So the Glimmer VM is not tree-shakeable via standard build steps using JavaScript bundlers, that is absolutely correct. Since it converts templates into an interpreted bytecode, JS bundlers aren’t able to understand what instructions are used and which ones are not, so they cannot tree shake the same way you would for standard JS code. I also think that as you said, the list of opcodes is overall very small, and most real-world apps will end up using all of them.
There is one exception here, and that is for deprecated functionality. Over time, features may be removed from a rendering engine, and replaced with more streamlined, minimal, features. For instance, Classic components actually require quite a few extra capabilities than Glimmer components, and those capabilities exist even if you are writing a new Octane app with no Classic components at all.
This is what the component manager’s capabilities
feature is all about. As part of the conversion from the wire-format to the byte-code, capabilities are loaded for the component, and based on that, instructions for those capabilities will be emitted. If a capability is not enabled, the opcode is not added. This reduces the runtime cost for the component, so it is only impacted the very first time it is loaded. It does not reduce the cost of shipping those instructions over the wire though.
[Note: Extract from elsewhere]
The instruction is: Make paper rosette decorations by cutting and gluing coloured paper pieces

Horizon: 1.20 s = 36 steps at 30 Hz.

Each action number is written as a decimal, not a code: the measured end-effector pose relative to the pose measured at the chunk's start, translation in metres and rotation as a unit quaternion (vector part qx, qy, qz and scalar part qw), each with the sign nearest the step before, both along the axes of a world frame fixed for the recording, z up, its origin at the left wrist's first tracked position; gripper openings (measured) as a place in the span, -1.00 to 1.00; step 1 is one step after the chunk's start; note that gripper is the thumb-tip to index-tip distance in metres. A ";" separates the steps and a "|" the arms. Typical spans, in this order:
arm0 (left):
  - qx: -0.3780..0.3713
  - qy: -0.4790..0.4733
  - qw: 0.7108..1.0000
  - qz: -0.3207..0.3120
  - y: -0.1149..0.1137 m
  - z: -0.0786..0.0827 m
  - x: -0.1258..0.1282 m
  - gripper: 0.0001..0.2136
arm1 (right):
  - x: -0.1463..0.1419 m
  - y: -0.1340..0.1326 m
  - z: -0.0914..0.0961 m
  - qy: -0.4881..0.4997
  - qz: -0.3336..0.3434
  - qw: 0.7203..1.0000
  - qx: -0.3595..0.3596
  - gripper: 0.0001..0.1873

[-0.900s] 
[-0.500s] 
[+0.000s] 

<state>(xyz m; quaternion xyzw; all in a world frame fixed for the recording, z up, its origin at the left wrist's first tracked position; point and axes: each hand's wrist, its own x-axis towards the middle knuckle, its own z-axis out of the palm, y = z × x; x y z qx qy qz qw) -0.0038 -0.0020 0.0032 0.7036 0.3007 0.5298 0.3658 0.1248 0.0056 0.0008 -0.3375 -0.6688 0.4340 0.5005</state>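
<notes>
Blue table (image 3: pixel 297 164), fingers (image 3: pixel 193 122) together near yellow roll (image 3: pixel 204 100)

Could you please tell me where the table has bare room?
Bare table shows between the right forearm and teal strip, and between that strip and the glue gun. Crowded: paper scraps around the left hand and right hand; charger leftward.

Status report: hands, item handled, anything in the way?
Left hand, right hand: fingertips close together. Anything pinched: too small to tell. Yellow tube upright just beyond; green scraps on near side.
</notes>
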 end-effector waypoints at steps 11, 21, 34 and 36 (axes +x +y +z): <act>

The idea at the moment is that we’ll reduce the Intermediate Representation (IR) from the current wire format down to a minimal bytecode, and have a very minimal layer in Wasm that receives the capabilities and expands some minimal opcodes based on those, which should be much faster than the compilation process today. This will all still be done at load time though, in the browser, so we won’t be able to treeshake any capabilities’ instructions. However, in the future we do want to explore using static analysis to figure out what the capabilities of components are at compile-time, and if that works out I could also imagine being able to exclude unused opcodes.
All that to say, this is firmly in the “maybe it could work and we definitely want to explore it” space, and not the “we definitely plan on shipping something like this” space. So, for your article, I would say that we are accepting the tradeoff like you outlined, and unless future R&D pays off I think that’s probably what will happen. And, like you pointed out, the tradeoff isn’t all that huge, because the opcodes are minimal and there aren’t many capabilities anyways (and most are likely to be deprecated and removed eventually).